谁知温萦却不看她,自顾自凝视着一不留神就有性命之虞的向南,更叫这一屋子人,每只手里都捏了把汗。依照他们对封蔷的了解,温萦只需要对向南所说的概不承认,遑论是真是假,她都会选择相信。
那可不妙。
“封蔷,许是还有什么误会,你先把刀收一收……”
“闭嘴!”刀刃一颤,封蔷恶狠狠道。
被她吼了这么一句,封薇眼睛微热,两肩瑟缩,很是委屈地瘪了瘪嘴。
唉……傻姑娘。
都说了叫你别太信任我,为什么就是不听呢?
温萦想着,终于叹了口气:“向捕头,你失信了。”
“温公子需知,并非我乐意失信于你,只是我当初无条件答应你送沙普尔离开封家,前提无非是互相信任罢了。如今大少爷中毒之事既出,你成了嫌疑之人,我又不是封四小姐,自然没法再相信你。”
向南神色淡淡然地平视着温萦,只将颈间横刀视若无物,说话间镇定且有条理。
有理有据,毋庸置疑。
温萦想了想,轻笑:“呵呵,也对。”
如此这般,事实如何不言而喻。便是投毒一事并非温萦所为,单单放走刺客这一项罪名也足够压着他翻不过身来。
现如今,就看封蔷要不要继续护着他,要如何继续护着他。
正当此时,在场众人皆听“当啷”一声,是离鞘的夜叉瞬然颓落在地。
“为什么……”
“温萦,为什么?”
☆、案子
夜叉“出鞘见血”的预言,头一回不曾得以应验。
刀尖该指向谁,利刃要划过哪一段脖颈?封蔷立下夜叉出鞘必见血这条规矩时,一则为了约束自己,二则用作威慑他人。时至今日,她从未这样迷茫过。

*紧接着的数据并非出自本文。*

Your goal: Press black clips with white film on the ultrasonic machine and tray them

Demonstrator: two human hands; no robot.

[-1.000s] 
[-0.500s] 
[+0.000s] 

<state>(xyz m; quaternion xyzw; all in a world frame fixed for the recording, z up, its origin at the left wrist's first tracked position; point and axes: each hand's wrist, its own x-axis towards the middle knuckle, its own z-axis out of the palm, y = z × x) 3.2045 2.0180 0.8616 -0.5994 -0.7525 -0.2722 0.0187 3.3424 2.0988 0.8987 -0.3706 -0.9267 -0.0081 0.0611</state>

“顺带,我此番还想证实一桩猜测,劳烦看过这尊灵位的封伯父回答则个。”
“说。”
只此一时,封霸天也多半猜得了她想问的问题,以及她心下早已有所定夺的答案。
“行刺二夫人的沙普尔;不幸早夭的封三少爷;还有这灵位上假死非死的‘封萦’。以上三者,乃是同一个人,更是封伯父您分割不去的亲生骨血。伯父,我猜的对也不对?”
仅仅推测而已,却是心下早有成竹。向南一字一句说着,条理分明,从容不迫,端的是十拿九稳。